The Court further finds that a lesser sanction than dismissal with prejudice will not
serve the ends of justice. Gachett ignored the Court’s order on his motion to remand when
he argued in his response to the Union’s first motion to dismiss that none of his claims were
preempted, even though the Court held Counts One through Three were preempted in its
earlier order. Gachett subsequently disregarded the Court’s order that he re-plead his state
law claims as federal claims and even boldly claimed in his response brief to the Union’s
second motion to dismiss that “Plaintiff has complied with the Court’s March 29, 2013 Order
. . . .” (Doc. #28, at 3.) Gachett has thus disregarded two of this Court’s orders and claims
in a filing submitted to this Court to have complied with an order he expressly defies.

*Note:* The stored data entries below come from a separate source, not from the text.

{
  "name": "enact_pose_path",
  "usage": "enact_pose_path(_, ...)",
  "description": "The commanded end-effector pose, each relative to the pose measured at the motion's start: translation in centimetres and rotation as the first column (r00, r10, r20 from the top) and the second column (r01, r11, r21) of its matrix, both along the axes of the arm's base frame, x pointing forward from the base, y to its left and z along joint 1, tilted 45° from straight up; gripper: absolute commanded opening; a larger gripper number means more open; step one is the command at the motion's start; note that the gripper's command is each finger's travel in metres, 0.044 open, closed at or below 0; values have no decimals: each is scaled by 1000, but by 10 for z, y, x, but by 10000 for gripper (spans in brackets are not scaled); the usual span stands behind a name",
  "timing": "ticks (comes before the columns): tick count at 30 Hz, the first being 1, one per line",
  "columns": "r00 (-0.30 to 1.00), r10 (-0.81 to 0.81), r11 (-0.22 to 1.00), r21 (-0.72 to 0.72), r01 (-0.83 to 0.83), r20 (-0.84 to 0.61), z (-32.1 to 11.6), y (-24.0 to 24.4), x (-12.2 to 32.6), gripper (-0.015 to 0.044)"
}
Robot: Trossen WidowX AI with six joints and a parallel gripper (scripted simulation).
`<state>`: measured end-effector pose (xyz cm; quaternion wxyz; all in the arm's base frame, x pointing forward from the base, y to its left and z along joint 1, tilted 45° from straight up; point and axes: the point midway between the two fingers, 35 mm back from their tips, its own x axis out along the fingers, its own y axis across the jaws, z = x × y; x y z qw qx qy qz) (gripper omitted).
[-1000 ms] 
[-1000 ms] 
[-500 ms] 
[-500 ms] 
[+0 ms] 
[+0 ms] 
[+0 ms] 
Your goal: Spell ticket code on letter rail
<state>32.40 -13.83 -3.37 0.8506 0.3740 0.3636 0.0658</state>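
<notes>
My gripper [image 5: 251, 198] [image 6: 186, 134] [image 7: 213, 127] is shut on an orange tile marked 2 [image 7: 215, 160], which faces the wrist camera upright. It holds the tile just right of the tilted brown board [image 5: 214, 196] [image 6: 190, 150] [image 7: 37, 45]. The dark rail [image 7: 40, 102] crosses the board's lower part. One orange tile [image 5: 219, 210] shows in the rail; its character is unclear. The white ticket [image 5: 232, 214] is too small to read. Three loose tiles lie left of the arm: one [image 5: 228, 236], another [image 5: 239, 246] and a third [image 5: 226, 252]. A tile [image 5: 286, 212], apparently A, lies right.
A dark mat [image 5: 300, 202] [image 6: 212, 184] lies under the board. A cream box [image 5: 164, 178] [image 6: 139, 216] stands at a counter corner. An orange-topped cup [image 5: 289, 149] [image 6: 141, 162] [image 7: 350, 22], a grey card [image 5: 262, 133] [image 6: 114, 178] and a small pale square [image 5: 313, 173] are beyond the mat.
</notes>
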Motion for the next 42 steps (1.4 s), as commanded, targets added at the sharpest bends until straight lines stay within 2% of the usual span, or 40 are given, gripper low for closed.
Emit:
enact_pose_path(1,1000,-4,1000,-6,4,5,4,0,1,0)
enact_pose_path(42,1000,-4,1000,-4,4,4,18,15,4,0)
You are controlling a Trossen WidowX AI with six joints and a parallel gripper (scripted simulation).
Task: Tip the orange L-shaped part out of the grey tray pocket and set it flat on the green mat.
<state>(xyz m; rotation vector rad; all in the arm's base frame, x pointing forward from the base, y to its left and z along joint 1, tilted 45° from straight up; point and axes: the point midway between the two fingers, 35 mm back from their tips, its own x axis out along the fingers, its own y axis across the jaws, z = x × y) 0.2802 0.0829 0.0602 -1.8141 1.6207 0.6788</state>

Gachett’s disregard for the orders of this Court demonstrate that any lesser sanction for
violation of a court order would not suffice. See Jones, 709 F.2d at 1463 (stating that
“demonstrated disregard of court orders” led to reasonable conclusion that “further attempts
to try lesser sanctions would be futile”).
Further, a lesser sanction would punish the Union, which has already litigated the
issue of preemption in both its opposition to the motion to remand and its first motion to
dismiss. The Union has been forced to file another brief arguing the issue of preemption in
its second motion to dismiss even though the preemption of Gachett’s state law claims was
decided by two previous orders of the Court. Gachett’s amended complaint serves only to
delay the proceedings and prejudices the Union by attempting to introduce new state law
claims. See Goforth v. Owens, 766 F.2d 1533, 1535 (11th Cir. 1985) (“As any further delay
would have greatly prejudiced defendants, a lesser sanction than dismissal would not have
served the interests of justice.”).
Therefore, since Gachett’s actions were in willful contempt of the Court’s March 29,
2013 order and because a lesser sanction would not suffice to serve the interests of justice,
it is hereby
ORDERED that the Union’s Motion to Dismiss (Doc. #25) is GRANTED and
Gachett’s Amended Complaint (Doc. #24) is DISMISSED WITH PREJUDICE.
A separate final judgment will be entered in accordance with this order.
DONE this the 18th day of February, 2014.